Baal é uma "divindidade super cruel" combatido pelo profeta Elias e apesar de eu ser contra a idolatria, é óbvio que não sou a favor da destruição de património da humanidade. O problema é que para os jihadistas tudo o que é idolatria e mesmo o que não é idolatria, como é o caso do Cristianismo, é para ser varrido em nome duma única idolatria que é o islão. A destruição de património da humanidade começou no final do ano passado com a destruição de mesquitas dos seus "irmãos de fé separados", os xiítas, no Iraque, seguiu-se a destruição do museu assírio, as ruínas da fortaleza de Sargão II, mausoléus muçulmanos e o mosteiro de Santo Elias. O EI afinal de contas só está a fazer aquilo que o islão ordena e a seguir o exemplo dos talibãs que no passado também chegaram a destruir estátuas do Buda de Bamiyan, no Afeganistão.
Ora, como é que a UNESCO pretende que os jihadistas sejam condenados pelas suas acções se até agora o Ocidente ainda não se dignou em atacar, duma vez por todas, o EI? Enquanto ficam pelas palavras, muito mais património da humanidade vai com certeza ser destruído. Com a graça do ídolo não menos cruel Alá.

2 comentários:

Afonso de Portugal disse...

O templo tinha um grave inconveniente: recordava aos muçulmanos que há outras religiões para além do seu Islão.

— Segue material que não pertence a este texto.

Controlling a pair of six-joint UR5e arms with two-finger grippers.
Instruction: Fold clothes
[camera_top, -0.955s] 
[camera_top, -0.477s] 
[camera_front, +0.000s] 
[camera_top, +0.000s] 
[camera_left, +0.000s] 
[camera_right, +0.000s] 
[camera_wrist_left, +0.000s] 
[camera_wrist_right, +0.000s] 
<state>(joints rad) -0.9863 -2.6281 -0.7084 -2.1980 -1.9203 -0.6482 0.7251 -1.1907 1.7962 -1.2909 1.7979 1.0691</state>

E como os escravos da Alá não acreditam nessas coisas do "diálogo de civilizações"...

FireHead disse...

Para estes gajos qualquer coisa religiosa que não seja islâmica é naturalmente algo passível de destruição. Mesmo eu que sou fundamentalista a nível religioso não acho tolerável destruir património da humanidade. Não é destruindo estas coisas que o mundo se esquece que existem outras formas de religião, pelo contrário, é preciso que elas existem precisamente para que se possa compreender o porquê de haver uma única e verdadeira religião.